低い唸るような声を上げながら右腕を振るう、龍の頭を模した手甲を装着しているのかそれを仮想敵へとたたきつける。装甲を砕くような音と共に手甲から闇のような炎が溢れ出して仮想敵の身体を焼いていく。殴られるたびに身体からは溶けた装甲が鉄となって地面へと落ちていく、殴るたびに木霊する雄叫びは力を誇示する龍のよう。再度龍の雄叫びが木霊すると、戦士の周囲に黒い炎が球体を形どりながら浮遊し、戦士の腕の動きで発射され仮想敵を一気に燃やし尽くしていく。

 

「す、すげぇ……」

 

思わず言葉を漏らした男子に女子も同意見だった。手も足も出なかった仮想敵をいとも簡単に一蹴する力、鉄をも融解させる炎の火力、このような人物こそヒーローになるべきのだろうと思える程に圧倒的で憧れを持たせる。そして完全に仮想敵をねじ伏せた戦士はゆっくりと振り返る。二人はお礼を言おうとするのだが、その姿を見た途端に硬直し先程よりも強く歯を鳴らしながら身体を震わせた。

 

「……無事か」

「助けてぇええええええええええええ!!!!!!」

「ヴィ、ヴィラン、ヴィランがぁあああああああ!!!!」

 

無事を問う戦士に二人は絶叫を上げながら号泣し、走り去っていってしまった。途中何度も足を縺れさせながらも自分達を追っていないかを確認するように振り返りながら逃げていく。その様な事をされた戦士は伸ばしかけた手を引っ込め顔を俯かせながら背後から迫ってきた1ポイントの仮想敵へ腰に下げていた剣を手にする。

 

「……」

 

仮想敵の腕が叩きつけられる、本来ならば吹き飛ばされたりするはずだが戦士は一切動じずにいた。そしてゆっくりと鎌首を持ち上げ、目の前の仮想敵へと手にした剣を振った。刃は豆腐を斬るかのように装甲を切り裂き、内部の回路を断線させ完全に両断してしまった。真っ二つになったそれは地面に落ちながら爆発を起こす、その爆発の影響で近場の建物のガラスが割れ辺り一面に四散しそこに戦士の姿が映し出される。

 

それを形容するならば人の形をした龍、それが鎧を纏っている。

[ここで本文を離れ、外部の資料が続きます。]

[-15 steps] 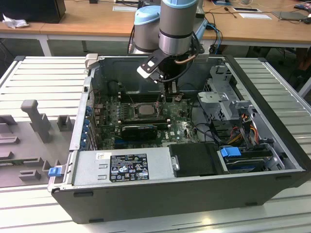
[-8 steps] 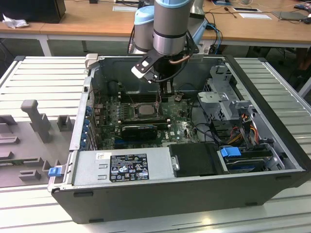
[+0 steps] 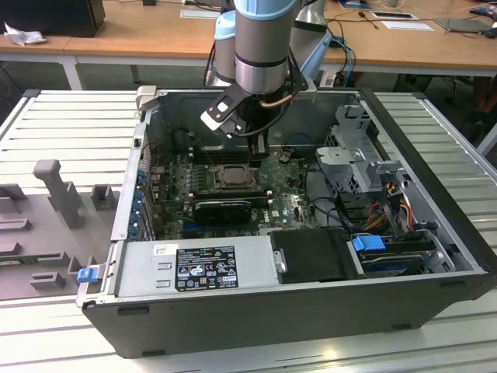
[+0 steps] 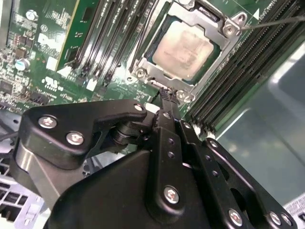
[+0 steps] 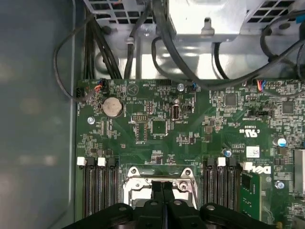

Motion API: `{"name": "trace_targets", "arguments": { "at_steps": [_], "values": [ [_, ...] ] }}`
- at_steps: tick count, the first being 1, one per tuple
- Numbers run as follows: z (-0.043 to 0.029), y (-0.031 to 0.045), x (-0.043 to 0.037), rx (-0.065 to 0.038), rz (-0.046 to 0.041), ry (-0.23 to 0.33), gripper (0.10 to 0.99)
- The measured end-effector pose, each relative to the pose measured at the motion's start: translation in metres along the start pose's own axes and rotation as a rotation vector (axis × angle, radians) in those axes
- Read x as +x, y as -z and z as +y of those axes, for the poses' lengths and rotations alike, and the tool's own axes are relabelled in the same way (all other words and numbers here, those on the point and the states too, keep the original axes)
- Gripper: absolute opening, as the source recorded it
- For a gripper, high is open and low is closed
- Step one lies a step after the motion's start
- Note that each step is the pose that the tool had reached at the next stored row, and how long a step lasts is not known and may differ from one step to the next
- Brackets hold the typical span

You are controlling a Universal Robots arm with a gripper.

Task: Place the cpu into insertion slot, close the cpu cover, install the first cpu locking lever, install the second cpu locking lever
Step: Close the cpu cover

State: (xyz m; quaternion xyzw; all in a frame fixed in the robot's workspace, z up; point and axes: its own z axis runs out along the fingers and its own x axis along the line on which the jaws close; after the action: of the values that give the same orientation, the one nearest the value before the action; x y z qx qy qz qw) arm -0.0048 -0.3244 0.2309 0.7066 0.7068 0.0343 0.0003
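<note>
Looking at exterior view: arm was seen inside open computer case [image 3: 272,318], pincer [image 3: 254,158] just beside cpu [image 3: 231,177], which was seated in insertion slot [image 3: 211,183].

Second wrist view: cpu cover [image 4: 221,50] was seen lying flat round cpu [image 4: 183,45], metal top showing through window. Pincer [image 4: 167,93] fingers were pressed together, nothing clamped, tip at cover's edge.

First wrist view: pincer [image 5: 163,186] was seen closed at cover [image 5: 138,183] on motherboard [image 5: 157,124].

Cpu was judged light, rigid, fragile underneath, best held by side edges. Cover was judged thin, stiff, hinged, best pushed at free edge.
</note>
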Motion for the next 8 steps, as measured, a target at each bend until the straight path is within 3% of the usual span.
{"name": "trace_targets", "arguments": {
  "at_steps": [8],
  "values": [
    [-0.0276, -0.0019, -0.0001, 0.001, 0.0047, 0.006, 0.106]
  ]
}}
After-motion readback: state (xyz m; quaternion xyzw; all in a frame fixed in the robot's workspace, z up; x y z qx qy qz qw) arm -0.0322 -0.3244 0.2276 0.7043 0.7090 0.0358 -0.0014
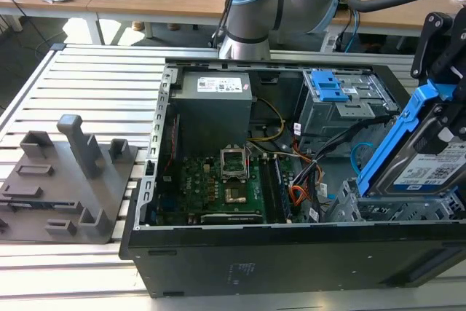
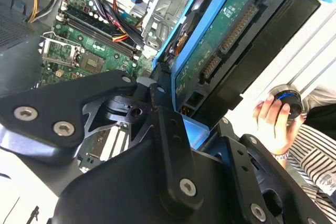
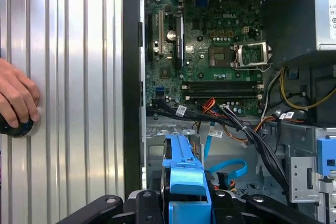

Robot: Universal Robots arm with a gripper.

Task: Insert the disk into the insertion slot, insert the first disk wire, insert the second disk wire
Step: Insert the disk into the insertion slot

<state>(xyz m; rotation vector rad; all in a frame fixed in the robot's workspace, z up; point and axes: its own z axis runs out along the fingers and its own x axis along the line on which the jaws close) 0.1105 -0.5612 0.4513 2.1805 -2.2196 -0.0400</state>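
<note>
My gripper (image 1: 445, 103) is shut on the disk (image 1: 426, 162), a silver drive in a bright blue carrier. I hold it steeply tilted at the exterior view's right end of the open computer case. Its lower edge sits at the insertion slot (image 1: 378, 210), a low grey perforated cage. In the second wrist view the disk (image 2: 226, 35) shows its circuit-board underside above the black fingers (image 2: 168, 129). The first wrist view has the blue carrier (image 3: 184, 163) between the fingers, over the cage (image 3: 157, 148). A light blue flat cable (image 3: 229, 169) and a black wire bundle (image 3: 252, 140) lie loose beside the cage.
A taller grey bay with a blue latch (image 1: 329, 91) stands behind the cage. The power supply (image 1: 215, 96) and motherboard (image 1: 218, 187) take up the case's other end. A grey fixture (image 1: 73, 172) sits on the slatted table. A person's hand (image 3: 18, 98) rests on a round knob beside the case.
</note>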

全身が黒い闇の龍ともいうべき存在、剥き出しになっている鋭い牙、スリット状のフェイスシールドの奥から爛々と妖しく輝いている真紅の瞳。全身から発散させるのは威圧感、酷く禍々しい非常に凶悪な風貌はヒーローではなくヴィランにしか見えない、だが彼は誰かを助けた。それでも感謝されない、風貌が余りにも恐ろしすぎるから。それでも彼はヒーローになりたくて雄英高校に受験をした、夢をかなえたくて。

 

「それでも俺は、前に進む……」

 

彼は寂しそうな背中を見せながら、他の仮想敵を探すために足を進めていく。その途中、何度も危機に瀕していた他の受験生たちを助けるのだが……その全てに恐れられて逃げられるか、攻撃されることになってしまった。自分が歩むヒーローへの道は苦難しかないと溜息をついた黒き龍こと、黒鏡 龍牙の物語は始まろうとしている。